Stored records
+++
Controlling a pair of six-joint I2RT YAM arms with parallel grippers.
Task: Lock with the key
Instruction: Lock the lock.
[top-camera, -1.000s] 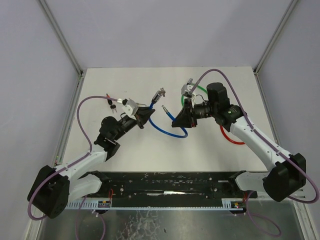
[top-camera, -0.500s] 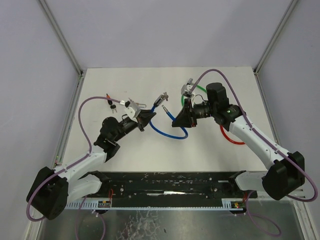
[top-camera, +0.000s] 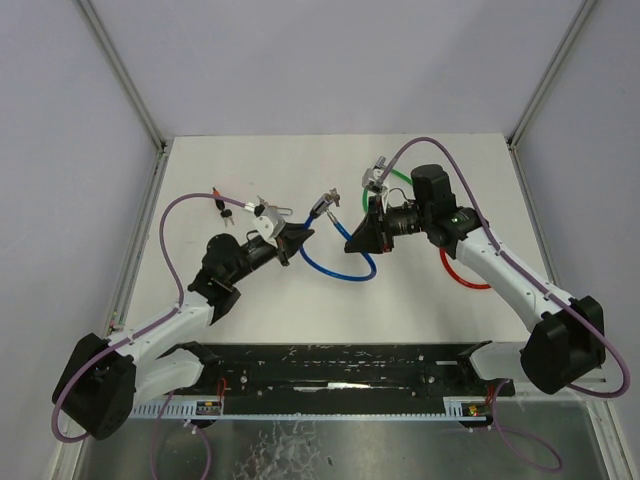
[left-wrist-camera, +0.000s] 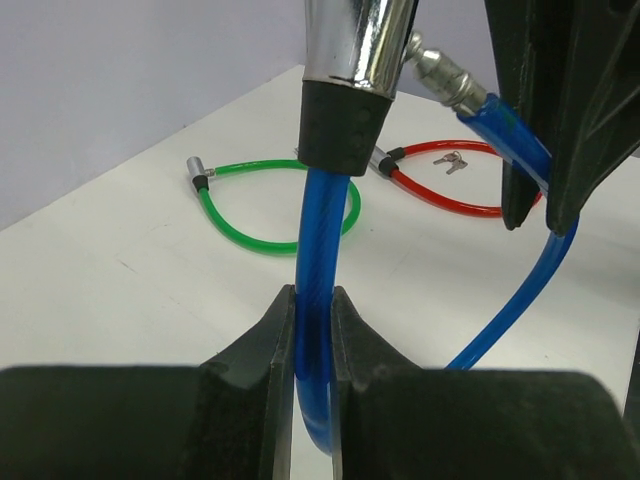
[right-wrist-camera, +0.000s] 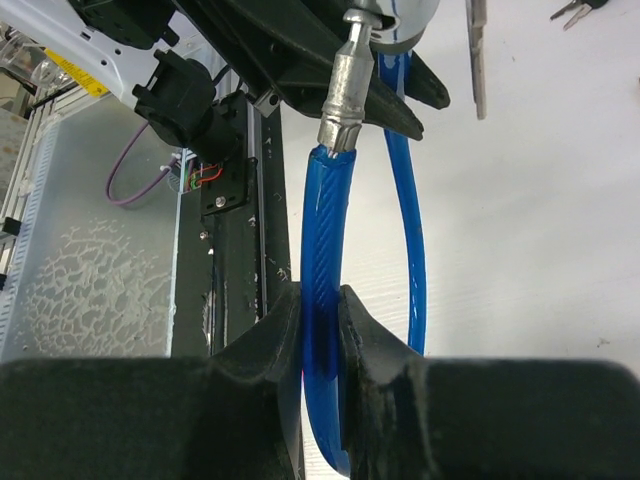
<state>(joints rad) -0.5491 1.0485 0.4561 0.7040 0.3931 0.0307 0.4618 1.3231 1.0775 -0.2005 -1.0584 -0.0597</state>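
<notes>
Keys (top-camera: 224, 207) lie left of the blue cable lock (top-camera: 335, 268). Left gripper (left-wrist-camera: 313, 310) pinches its cable under the chrome barrel (left-wrist-camera: 355, 40), long axis aimed right at the pin (right-wrist-camera: 345, 75); right gripper (right-wrist-camera: 320, 310) pinches under that pin. Barrel top cropped, keyhole hidden

The top camera looks down over the whole table (top-camera: 420, 295) from behind. Both wrist cameras, seemingly facing each other, closely share the blue cable lock (left-wrist-camera: 315, 250).
</notes>
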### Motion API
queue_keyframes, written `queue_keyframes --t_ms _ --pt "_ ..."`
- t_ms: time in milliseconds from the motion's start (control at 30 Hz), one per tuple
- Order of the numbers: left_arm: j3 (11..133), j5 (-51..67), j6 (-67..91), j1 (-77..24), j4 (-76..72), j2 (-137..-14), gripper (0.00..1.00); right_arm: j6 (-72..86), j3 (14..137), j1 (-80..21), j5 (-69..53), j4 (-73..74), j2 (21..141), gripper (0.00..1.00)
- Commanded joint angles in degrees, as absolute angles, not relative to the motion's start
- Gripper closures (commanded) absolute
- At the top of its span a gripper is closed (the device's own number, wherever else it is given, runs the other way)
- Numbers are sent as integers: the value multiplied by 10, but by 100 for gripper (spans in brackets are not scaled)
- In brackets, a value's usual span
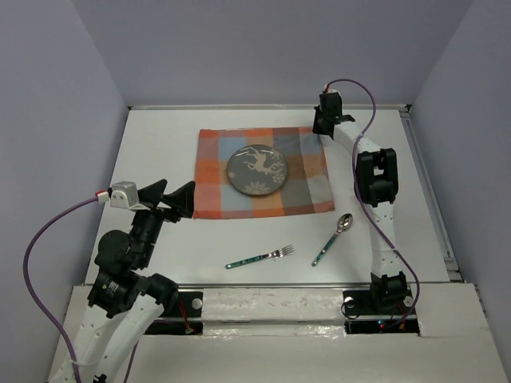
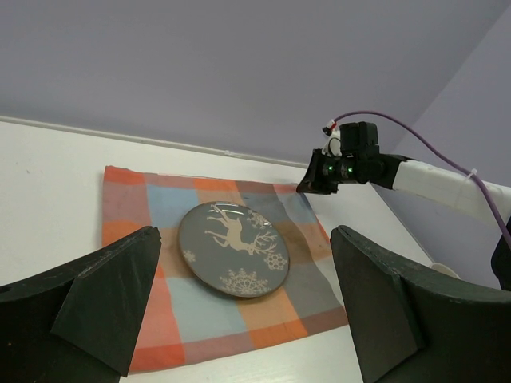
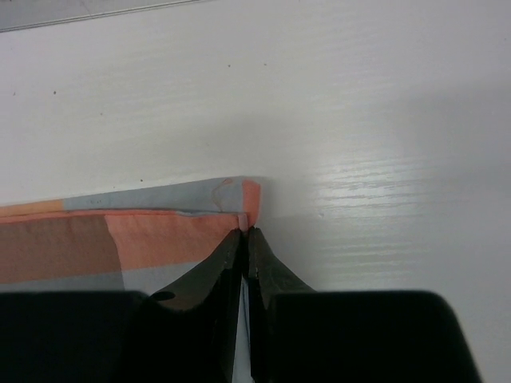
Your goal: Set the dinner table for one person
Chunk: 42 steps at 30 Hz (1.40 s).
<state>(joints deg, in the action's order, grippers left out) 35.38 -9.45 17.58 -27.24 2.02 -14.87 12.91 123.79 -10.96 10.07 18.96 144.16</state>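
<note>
Nearest the arm bases, I find the left tool (image 1: 172, 195) held above the near-left part of the large flat matte white rectangular surface (image 1: 160, 148), just off the near-left corner of the cloth. Its two black fingers (image 2: 112, 295) stand wide apart with nothing between them.

That surface is the dinner table. It fills the working area from the arm bases to the far wall and carries every item noted below.

Next out, on bare surface near the middle of the near edge, lies the slim metal fork with a teal patterned handle (image 1: 259, 258), flat, tines pointing right. Near it on the right, not touching, lies the matching metal spoon with a teal patterned handle (image 1: 334, 238), set at a slant with its bowl toward the far right. Both are on the near side of the cloth and off it.

Beyond them the orange-and-grey plaid cloth placemat (image 1: 307, 187) lies spread across the middle of the surface. The round dark grey plate with a white reindeer and snowflakes (image 1: 256, 170) sits on it, roughly central and wholly within the cloth's edges.

Farthest out, the right arm reaches to the placemat's far-right corner. The right tool (image 1: 326, 121) points down there. In its wrist view the fingertips (image 3: 227, 251) are drawn together and clamped on the hemmed corner of the placemat, with a sliver of cloth edge showing between them
</note>
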Motion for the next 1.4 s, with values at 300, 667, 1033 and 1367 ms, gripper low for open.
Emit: queue_keyframes --t_ms 300,667,1033,1367 --pt "359 -86 164 -266 -4 -159 1 100 1261 -109 151 149 1441 77" --pt "359 -77 164 -264 -9 -156 1 130 1189 -109 99 148 1317 42" --pt "360 -75 166 -288 -7 -115 1 255 640 -109 250 72 839 49" --pt "361 -86 167 -321 -4 -87 1 264 507 -69 352 142 686 50"
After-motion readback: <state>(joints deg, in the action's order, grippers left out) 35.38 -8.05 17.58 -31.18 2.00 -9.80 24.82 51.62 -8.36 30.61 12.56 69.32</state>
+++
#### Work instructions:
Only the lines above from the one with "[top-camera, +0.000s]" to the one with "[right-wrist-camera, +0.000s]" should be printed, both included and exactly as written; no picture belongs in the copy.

#### Answer:
[top-camera, +0.000s] 
[left-wrist-camera, +0.000s] 
[right-wrist-camera, +0.000s] 

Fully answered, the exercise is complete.